No two leaves are alike, and no two cells in our body are alike even if their genomes share exactly the same sequence information. Seeking a comprehensive understanding of the mechanisms accounting for the cellular heterogeneity is tremendously appealing to the scientific community. For a single cell to carry out its full function, a specific set of genes has to be activated to generate proper protein products. During this process, the transition of genetic codes from DNA to protein is mediated by RNA. The existence of RNA in the “Central Dogma” provides a necessary mechanism for a cell to diversify its protein products as the same DNA sequence of a gene can give rise to different RNA transcripts by selectively discarding or keeping specific regions, called exons, a phenomenon called alternative splicing. However, considering the limited spatiotemporal resolution of the conventional methods in molecular biology, it is extremely challenging to capture how the RNA molecules are transcribed and processed inside single intact cells.

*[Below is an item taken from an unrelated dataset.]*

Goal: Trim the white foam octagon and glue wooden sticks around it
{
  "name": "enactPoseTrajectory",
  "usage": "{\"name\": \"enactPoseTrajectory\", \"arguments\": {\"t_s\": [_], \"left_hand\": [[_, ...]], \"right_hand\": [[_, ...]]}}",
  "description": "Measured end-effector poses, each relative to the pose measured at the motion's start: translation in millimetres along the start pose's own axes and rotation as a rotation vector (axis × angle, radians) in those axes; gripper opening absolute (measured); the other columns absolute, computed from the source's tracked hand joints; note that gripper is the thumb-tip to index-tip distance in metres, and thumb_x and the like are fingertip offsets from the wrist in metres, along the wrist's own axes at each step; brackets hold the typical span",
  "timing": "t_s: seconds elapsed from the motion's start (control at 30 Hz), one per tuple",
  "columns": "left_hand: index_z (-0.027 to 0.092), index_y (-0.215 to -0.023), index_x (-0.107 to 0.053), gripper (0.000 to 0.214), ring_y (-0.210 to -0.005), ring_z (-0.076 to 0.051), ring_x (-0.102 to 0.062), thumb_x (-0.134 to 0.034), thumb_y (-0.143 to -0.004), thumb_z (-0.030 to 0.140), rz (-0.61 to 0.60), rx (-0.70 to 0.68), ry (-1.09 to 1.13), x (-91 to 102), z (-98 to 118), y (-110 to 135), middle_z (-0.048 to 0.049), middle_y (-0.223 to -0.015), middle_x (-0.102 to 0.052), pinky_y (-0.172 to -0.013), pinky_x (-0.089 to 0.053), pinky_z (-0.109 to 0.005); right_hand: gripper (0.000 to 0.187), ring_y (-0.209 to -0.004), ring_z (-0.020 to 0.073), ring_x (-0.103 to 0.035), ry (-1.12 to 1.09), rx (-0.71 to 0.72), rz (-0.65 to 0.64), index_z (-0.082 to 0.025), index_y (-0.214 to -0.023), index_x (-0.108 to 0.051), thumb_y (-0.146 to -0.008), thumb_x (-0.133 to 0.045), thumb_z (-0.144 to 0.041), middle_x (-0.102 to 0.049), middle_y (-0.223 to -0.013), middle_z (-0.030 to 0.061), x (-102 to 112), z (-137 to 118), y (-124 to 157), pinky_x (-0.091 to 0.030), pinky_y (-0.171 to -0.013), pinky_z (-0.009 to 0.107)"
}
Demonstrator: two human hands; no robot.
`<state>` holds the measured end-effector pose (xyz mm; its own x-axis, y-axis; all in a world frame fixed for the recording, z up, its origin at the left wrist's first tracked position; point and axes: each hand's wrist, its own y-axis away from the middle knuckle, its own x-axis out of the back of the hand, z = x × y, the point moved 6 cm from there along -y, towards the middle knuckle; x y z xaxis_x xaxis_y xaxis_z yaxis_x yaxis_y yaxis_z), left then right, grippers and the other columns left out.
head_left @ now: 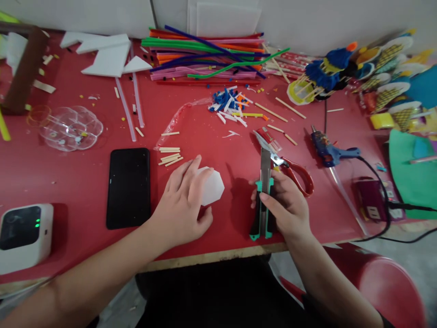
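Note:
My left hand (184, 200) is over the table with its fingers bent round a small white many-sided piece (213, 187), perhaps foam or card. The index finger lies across its left part and hides it, while the thumb is lower down. In my right hand (290, 205) is a black and green utility knife (262, 216), held upright in view with its wide blade pointing away from me. My right thumb presses on the knife's slider. Just beyond that hand lie red-handled scissors (302, 177), partly covered by it.
A black phone (129, 189) lies left of my left hand, near short wooden sticks (170, 157). A blue glue gun (331, 148) with a cable is at the right. Pipe cleaners (208, 54), white foam offcuts (105, 54) and blue-white scraps (228, 105) lie farther back.

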<state>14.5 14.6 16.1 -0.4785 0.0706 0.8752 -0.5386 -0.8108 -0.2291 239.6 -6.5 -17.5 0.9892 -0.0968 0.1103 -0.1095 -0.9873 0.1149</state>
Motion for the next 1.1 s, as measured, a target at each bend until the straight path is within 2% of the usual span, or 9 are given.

Modern optical microscopy and nanotechnology enable single-cell quantification and characterization of RNA molecules since it greatly improves the detection accuracy and confidence. In situ analysis of transcriptome and pre-mRNA alternative splicing at the nanoscale therefore becomes a powerful tool to inspect gene expression, map regulatory networks, and classify cell types. The continued progress in RNA research via nanoscopic methodologies not only facilitates mechanistic studies of life science but also advances medical theranostics.
In the review article “Beyond quantification: in situ analysis of transcriptome and pre-mRNA alternative splicing at the nanoscale” in WIREs Nanomedicine and Nanobiotechnology, the authors discuss the most recent developments in single-cell RNA analysis through optical microscopy and nanotechnology. The innovative platforms combining state-of-the-art microscopy methods with various contrast-generating nanomaterials are highlighted. In parallel, a comparison between in situ analysis and single-cell sequencing, as well as their complementary functions are briefly discussed. Owing to the advances in instrumentation, opportunities abound in enhancing our knowledge of physiology and pathology relating to RNA biology at an unprecedented resolution.